Por eso se le humedecieron de esperanza sus ojos azules cuando en 1993 se lograron los Acuerdos de Oslo, hoy tan pisoteados. Allí, dos viejos guerreros, Isaac Rabin y Yasir Arafat, dejaron las armas y optaron por la rama del olivo. Lloró de nuevo cuando un fanático ultraderechista israelí asesinó al primer ministro Rabin y con ello sus anhelos de convivencia y de paz. Tampoco pudo contener las lágrimas cuando su amigo David Grosmann, otro gran escritor y también buenista, perdió a su hijo Uri, de veinte años, cuando el gobierno de Israel inició una ofensiva contra los terroristas de Hezbolá, en 2006. Y volvió una vez más a emocionarse cuando subió al escenario del Teatro Campoamor, en Oviedo, a recoger el Premio Príncipe de Asturias de las Letras, en aquel otoño de 2007, y mostró su fe en la literatura como puente entre los seres humanos: «Creo que la curiosidad tiene, de hecho, una dimensión moral. Creo que la capacidad de imaginar al prójimo es un modo de inmunizarse contra el fanatismo. La capacidad de imaginar al prójimo no sólo te convierte en un hombre de negocios más exitoso y en un mejor amante, sino también en una persona más humana». ¿Qué más decir?

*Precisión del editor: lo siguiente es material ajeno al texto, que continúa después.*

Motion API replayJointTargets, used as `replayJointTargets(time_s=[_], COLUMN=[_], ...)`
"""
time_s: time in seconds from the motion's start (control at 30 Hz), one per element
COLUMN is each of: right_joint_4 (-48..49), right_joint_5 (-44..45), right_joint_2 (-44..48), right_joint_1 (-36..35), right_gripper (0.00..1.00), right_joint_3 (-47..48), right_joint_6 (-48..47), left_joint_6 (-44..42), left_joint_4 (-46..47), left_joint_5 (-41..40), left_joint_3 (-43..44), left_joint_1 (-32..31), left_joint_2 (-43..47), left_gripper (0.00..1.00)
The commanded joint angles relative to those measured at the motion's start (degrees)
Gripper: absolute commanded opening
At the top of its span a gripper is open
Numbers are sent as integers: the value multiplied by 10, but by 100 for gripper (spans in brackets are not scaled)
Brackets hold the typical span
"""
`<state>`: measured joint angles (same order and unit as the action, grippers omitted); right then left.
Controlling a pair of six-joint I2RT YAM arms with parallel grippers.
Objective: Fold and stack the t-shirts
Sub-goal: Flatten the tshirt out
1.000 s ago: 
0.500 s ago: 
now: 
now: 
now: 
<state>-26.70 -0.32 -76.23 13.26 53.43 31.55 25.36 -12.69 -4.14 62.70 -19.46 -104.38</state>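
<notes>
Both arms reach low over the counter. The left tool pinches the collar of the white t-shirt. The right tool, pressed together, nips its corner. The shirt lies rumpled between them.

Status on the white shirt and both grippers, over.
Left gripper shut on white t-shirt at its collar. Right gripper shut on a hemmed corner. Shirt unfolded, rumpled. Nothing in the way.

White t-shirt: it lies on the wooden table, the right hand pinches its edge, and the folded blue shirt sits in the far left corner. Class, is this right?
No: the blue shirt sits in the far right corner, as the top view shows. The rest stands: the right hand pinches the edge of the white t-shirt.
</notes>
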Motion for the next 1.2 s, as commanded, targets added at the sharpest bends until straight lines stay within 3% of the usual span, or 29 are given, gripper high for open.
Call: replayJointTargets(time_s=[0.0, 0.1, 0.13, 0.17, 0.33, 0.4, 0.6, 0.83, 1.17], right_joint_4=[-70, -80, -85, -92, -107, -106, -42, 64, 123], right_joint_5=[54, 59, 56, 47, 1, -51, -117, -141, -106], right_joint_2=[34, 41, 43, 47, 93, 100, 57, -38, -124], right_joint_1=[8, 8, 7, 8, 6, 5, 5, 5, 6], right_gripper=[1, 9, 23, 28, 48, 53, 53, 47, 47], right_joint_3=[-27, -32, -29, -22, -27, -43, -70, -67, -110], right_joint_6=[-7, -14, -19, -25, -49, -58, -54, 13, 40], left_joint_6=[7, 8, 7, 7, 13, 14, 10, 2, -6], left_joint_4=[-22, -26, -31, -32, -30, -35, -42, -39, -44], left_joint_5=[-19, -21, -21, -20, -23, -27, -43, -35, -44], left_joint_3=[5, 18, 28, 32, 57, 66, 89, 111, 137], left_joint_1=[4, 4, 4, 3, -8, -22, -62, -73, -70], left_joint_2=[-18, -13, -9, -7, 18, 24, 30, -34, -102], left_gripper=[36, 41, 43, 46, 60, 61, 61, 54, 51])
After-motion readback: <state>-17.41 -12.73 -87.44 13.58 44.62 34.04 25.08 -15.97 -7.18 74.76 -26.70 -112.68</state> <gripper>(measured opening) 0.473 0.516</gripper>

Ése es el combate que mantuvo hasta sus últimos días Amos Oz: sólo por la vida, la paz y la libertad. Y desde Arad, en pleno desierto del Néguev, adonde retornó para cuidar el asma de uno de sus hijos, y desde su casa de Tel Aviv, donde escribió sus últimos libros y peleó contra el cáncer que le venció, siguió luchando con su mejor arsenal: las palabras. Sus relatos, sus novelas, sus ensayos rastrean lo esencial cotidiano de personas a las que tocó vivir en una tierra de quijadas. Pero su lección es universal, porque como toda gran literatura trató de las cosas grandes y de las sencillas, de las penas secretas y de los sueños íntimos, de los amores y de las pérdidas, de las ambiciones y de las desolaciones…
Amos Oz se nos ha ido en el Tel Aviv de la tolerancia cuando la novena vela de la menorá de Janucá dejó de alumbrar hace días, cuando faltaban horas para iniciar el shabat, cuando quedan tres días para despedir 2018. En pocos días, en un cementerio de Israel, sus parientes y sus amigos se rasgarán las solapas y pronunciarán las palabras del kadish: «Sobre nosotros Él hará la paz». Ése fue su anhelo. Se ha ido un justo entre los justos; un hombre que se hizo escritor para desenmascarar las plagas del fanatismo, la deshumanización y las nuevas formas de la tiranía. Y también para que le comprasen helados.
César Iglesias es licenciado en filología española por la Universidad de Oviedo. Ha trabajado desde 1982 como periodista en diferentes medios de comunicación (Cadena SER, La Nueva España y La Voz de Asturias) y en gabinetes de comunicación de instituciones públicas. Es autor de la plaquette Las casas pechadas (Trea, 2011) y de los libros Lengua del duelo (Trea, 2016) y Piazza del bacio (Trea, 2016), este último en colaboración con el artista plástico Federico Granell.